The Yakuza franchise is one I’ve studiously ignored over the years for no discernable reason. I can remember – very vaguely – trying the very first game out back on the PS2 as a youngster; there was something about a snazzily-dressed Japanese mobster and some fighting? That was more or less the extent of my experience with the franchise, and I promptly put it out of my mind, the game relegated to the ever-expanding pile of “stuff to get to” that eventually got boxed and then sold once I moved away from my home to go live with my then-fiancee. During that time I was half-aware that the game I once tried for ten minutes and then put aside had launched into a franchise, with sequels and prequels and apparently even a zombie-themed spinoff. I wasn’t really aware of the extent of the Yakuza franchise until very recently when I began to look into the games after I picked up Yakuza Kiwami, a remake of that very first game, on sale. And so, ever the dutiful gamer, I decided to return to a franchise I’d not really thought of since 2005 and see just what I’d missed.
Yakuza Kiwami (PC, PS3, PS4 [reviewed], Xbox One)
Released Jan 2016 | Developed: Ryu Ga Gotoku | Published: Sega
Genre: Action-Adventure, Beat-em-up | HLTB: 18 hours
Our hero here – well, actually, indulge me a moment – can we really call any protagonist of a crime game a “hero”? If you’re used to other major crime game releases – consider Grand Theft Auto, Saints Row, Mafia, even stuff like Watch_Dogs – then that probably seems a straightforward answer: no. None of the main characters of these games are even vaguely close to being heroic in any sense; it’s the same draw as the Corleones in Godfather, or Goodfellas’ Henry; these characters push the plot along and they are our viewpoint, and they may even confirm to their own moral code which separates them from our villains, but by no stretch can they be called heroes. Part of what makes them entertaining is the freedom from a strict sense of right and wrong that can sometimes constrict traditional hero roles.
So, naturally one would expect our protagonist, a yakuza lieutenant named Kazuma Kiryu, to be much the same.
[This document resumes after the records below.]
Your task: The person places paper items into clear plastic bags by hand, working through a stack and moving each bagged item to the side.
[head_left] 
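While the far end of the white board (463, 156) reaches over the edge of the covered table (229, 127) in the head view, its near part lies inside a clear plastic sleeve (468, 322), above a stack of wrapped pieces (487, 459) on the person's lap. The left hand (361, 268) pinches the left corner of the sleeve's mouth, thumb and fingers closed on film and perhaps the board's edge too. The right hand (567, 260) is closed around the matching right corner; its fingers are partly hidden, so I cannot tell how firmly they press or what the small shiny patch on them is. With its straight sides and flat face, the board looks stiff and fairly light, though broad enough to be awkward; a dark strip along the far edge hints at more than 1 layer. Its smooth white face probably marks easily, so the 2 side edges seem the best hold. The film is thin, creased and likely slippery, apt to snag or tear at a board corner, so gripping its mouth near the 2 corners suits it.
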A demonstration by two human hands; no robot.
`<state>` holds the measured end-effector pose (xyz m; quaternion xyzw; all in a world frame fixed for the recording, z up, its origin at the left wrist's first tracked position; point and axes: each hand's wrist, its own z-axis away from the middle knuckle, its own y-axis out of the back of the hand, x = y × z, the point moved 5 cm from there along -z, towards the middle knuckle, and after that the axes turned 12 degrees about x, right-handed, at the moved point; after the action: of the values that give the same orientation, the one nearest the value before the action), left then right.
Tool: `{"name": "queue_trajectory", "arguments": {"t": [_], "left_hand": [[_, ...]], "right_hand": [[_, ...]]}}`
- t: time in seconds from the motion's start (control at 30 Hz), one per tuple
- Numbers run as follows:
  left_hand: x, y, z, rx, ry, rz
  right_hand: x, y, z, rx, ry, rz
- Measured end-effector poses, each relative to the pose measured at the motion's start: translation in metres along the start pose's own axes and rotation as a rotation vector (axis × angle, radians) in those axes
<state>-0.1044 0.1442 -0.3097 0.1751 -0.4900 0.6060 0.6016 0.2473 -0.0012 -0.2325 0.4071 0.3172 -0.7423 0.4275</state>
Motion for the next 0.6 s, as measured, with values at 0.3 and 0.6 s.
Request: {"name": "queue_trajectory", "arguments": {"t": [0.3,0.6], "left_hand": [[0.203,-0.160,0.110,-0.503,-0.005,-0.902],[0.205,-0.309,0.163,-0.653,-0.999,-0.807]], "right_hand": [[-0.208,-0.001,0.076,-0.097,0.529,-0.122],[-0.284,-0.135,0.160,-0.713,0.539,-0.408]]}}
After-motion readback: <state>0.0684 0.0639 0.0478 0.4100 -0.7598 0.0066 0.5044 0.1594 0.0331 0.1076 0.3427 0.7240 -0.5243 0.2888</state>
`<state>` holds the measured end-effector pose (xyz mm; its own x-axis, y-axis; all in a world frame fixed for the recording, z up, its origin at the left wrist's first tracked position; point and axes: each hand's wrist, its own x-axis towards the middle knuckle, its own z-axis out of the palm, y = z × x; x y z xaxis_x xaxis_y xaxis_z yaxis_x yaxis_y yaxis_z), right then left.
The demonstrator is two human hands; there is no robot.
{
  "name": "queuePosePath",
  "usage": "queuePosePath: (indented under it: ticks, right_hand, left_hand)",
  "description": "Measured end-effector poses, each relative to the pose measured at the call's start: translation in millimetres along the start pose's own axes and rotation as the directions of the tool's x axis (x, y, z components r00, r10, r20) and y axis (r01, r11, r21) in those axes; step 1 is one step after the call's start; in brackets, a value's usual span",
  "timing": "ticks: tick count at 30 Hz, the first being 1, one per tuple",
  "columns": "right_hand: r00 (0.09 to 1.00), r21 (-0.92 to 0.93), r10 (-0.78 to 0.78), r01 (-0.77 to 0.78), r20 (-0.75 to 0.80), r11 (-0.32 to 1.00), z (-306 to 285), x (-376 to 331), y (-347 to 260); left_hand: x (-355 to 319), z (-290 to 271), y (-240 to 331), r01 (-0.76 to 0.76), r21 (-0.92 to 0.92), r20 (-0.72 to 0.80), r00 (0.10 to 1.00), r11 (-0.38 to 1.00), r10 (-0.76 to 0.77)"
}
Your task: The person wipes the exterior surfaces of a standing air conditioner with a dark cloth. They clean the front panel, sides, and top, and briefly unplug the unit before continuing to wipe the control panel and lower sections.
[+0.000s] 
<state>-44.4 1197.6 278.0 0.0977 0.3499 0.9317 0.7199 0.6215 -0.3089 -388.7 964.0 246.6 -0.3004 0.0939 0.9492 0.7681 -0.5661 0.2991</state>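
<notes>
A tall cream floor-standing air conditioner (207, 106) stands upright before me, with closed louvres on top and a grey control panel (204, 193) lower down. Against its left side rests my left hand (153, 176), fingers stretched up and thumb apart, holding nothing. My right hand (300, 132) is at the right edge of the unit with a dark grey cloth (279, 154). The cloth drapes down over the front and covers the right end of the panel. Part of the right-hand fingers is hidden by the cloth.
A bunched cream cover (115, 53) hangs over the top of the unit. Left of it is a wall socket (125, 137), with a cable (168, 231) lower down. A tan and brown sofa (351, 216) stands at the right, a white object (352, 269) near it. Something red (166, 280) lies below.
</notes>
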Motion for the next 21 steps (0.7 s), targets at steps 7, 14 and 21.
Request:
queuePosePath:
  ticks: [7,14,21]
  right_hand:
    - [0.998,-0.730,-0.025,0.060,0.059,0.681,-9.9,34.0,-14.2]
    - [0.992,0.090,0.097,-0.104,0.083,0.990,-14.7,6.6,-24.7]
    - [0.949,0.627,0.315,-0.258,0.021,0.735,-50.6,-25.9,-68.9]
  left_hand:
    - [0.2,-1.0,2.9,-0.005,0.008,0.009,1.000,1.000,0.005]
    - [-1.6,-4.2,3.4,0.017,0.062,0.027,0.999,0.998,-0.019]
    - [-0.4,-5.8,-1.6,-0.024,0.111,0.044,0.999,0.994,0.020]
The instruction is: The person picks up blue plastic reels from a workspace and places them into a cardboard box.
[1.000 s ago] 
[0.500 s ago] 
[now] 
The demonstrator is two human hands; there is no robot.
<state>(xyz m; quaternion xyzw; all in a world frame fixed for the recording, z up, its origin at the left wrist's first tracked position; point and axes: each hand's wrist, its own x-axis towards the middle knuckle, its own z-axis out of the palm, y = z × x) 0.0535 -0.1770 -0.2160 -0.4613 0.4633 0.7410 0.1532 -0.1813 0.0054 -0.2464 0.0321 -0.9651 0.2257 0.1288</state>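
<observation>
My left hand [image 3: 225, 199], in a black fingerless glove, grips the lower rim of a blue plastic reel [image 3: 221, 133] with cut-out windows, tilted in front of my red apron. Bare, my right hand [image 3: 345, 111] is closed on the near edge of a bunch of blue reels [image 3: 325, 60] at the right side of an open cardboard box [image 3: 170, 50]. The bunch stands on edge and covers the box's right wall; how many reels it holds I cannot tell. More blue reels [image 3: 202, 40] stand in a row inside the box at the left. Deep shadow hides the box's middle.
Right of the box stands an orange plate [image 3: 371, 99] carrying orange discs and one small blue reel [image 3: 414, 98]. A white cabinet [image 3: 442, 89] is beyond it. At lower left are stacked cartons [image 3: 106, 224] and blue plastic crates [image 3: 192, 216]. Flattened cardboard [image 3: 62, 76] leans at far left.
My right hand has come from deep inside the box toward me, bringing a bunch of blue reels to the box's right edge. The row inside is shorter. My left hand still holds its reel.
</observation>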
It’s striking then that he defies that expectation, and is actually portrayed fairly uncritically as a good-hearted chap. It really threw me – I was so prepared for the game to be cynical and dark like many other crime dramas that the sharp turn into something far more charming caught me completely unawares.
Well, in fairness, the story certainly starts starkly. Kiryu isn’t just a mid-level yakuza; he is known around town as the highly respected and feared “Dragon of Dojima”. However, when his best friend Nishikiyama murders the Dojima family’s boss, Kiryu chooses to take the fall and heads to prison in his stead. A decade later, Kiryu returns to his home turf of the Kamurocho district in Tokyo. Kiryu strikes a compelling figure as the prologue comes to an end; he is at once bewildered by the rapid advances made in technology across the last decade that he missed, dismayed by the deteriorating condition of his old stomping ground, and keenly aware of his status as a pariah to the yakuza that remain active in the area.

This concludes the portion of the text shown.